Source material:
________________

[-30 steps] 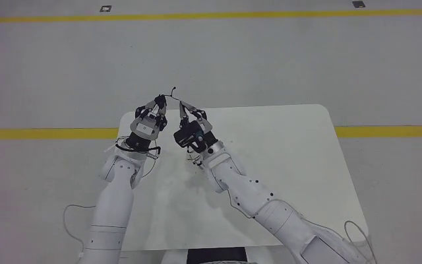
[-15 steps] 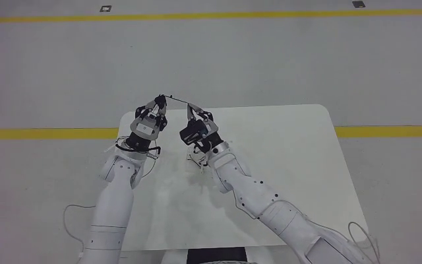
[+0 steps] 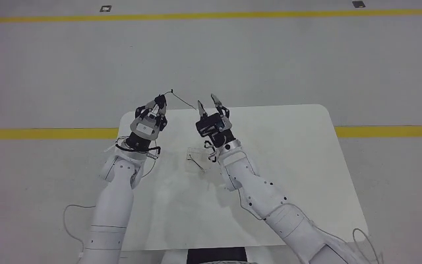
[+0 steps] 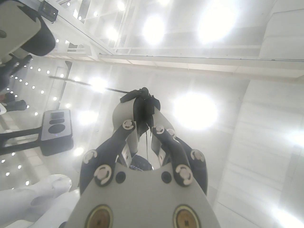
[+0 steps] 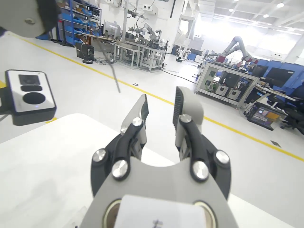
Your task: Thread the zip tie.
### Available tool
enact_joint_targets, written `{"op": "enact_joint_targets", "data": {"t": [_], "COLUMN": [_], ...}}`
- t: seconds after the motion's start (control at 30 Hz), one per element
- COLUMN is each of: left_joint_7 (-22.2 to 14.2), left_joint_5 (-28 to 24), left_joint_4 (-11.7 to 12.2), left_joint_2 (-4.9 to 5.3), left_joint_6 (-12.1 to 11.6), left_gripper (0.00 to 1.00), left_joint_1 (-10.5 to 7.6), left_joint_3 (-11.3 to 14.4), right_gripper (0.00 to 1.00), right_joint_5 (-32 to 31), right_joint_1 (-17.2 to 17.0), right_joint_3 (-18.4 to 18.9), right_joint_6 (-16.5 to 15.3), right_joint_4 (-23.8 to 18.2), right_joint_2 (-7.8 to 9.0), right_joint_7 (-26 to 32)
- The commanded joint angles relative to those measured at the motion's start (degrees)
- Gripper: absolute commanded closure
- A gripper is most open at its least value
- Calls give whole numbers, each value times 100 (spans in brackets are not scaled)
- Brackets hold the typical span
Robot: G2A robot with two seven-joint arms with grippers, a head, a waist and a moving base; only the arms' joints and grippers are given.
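Observation:
A thin black zip tie [image 3: 183, 99] is held up above the table's far left edge. My left gripper [image 3: 160, 102] is shut on its looped head end [image 4: 143, 104], and the strap [image 4: 85, 83] sticks out sideways into the air. In the right wrist view the free tail [image 5: 113, 72] hangs in front of my right gripper [image 5: 161, 102], touching neither finger. That gripper [image 3: 210, 101] stands open just right of the tail's tip, with nothing between its fingers.
The white table [image 3: 297, 165] stretches to the right and toward the near side. A small clear plastic piece [image 3: 196, 160] lies on it under the right wrist. A black-and-silver camera unit [image 5: 30, 93] stands on a stand beyond the table's left edge.
My right gripper has let go of the zip tie tail, opened, and moved right. The strap, stretched straight between both grippers half a second ago, now hangs free from the left gripper.

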Motion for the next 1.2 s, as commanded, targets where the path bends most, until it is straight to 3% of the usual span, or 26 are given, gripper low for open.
{"op": "enact_joint_targets", "data": {"t": [0.0,0.17,0.63,0.73,0.9,1.0,1.07,1.17], "left_joint_7": [0,0,0,0,0,0,0,0], "left_joint_5": [0,0,0,0,0,0,0,0], "left_joint_4": [0,0,0,0,0,0,0,0], "left_joint_2": [0,0,0,0,0,0,0,0], "left_joint_6": [0,0,0,0,0,0,0,0], "left_gripper": [100,100,100,100,100,100,100,100], "left_joint_1": [0,0,0,0,0,0,0,0], "left_joint_3": [0,0,0,0,0,0,0,0], "right_gripper": [0,0,0,0,0,0,0,0], "right_joint_5": [114,520,520,634,1439,2288,2837,3473], "right_joint_1": [-194,-389,-389,-434,-659,-822,-918,-1038], "right_joint_3": [202,475,475,661,1101,1359,1531,1747], "right_joint_6": [0,-601,-601,-653,-1153,-1683,-2023,-2277], "right_joint_4": [-263,-626,-626,-729,-1158,-1490,-1705,-1957], "right_joint_2": [-10,34,34,55,98,119,138,163], "right_joint_7": [-68,-83,-83,-39,213,486,771,1245]}}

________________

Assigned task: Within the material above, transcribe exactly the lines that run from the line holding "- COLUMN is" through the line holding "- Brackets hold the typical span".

The completed task:
- COLUMN is each of: left_joint_7 (-22.2 to 14.2), left_joint_5 (-28 to 24), left_joint_4 (-11.7 to 12.2), left_joint_2 (-4.9 to 5.3), left_joint_6 (-12.1 to 11.6), left_gripper (0.00 to 1.00), left_joint_1 (-10.5 to 7.6), left_joint_3 (-11.3 to 14.4), right_gripper (0.00 to 1.00), right_joint_5 (-32 to 31), right_joint_1 (-17.2 to 17.0), right_joint_3 (-18.4 to 18.9), right_joint_6 (-16.5 to 15.3), right_joint_4 (-23.8 to 18.2), right_joint_2 (-7.8 to 9.0), right_joint_7 (-26 to 32)
- The commanded joint angles relative to those measured at the motion's start (degrees)
- Gripper: absolute commanded closure
- A gripper is most open at its least value
- Calls give whole numbers, each value times 100 (spans in brackets are not scaled)
- Brackets hold the typical span

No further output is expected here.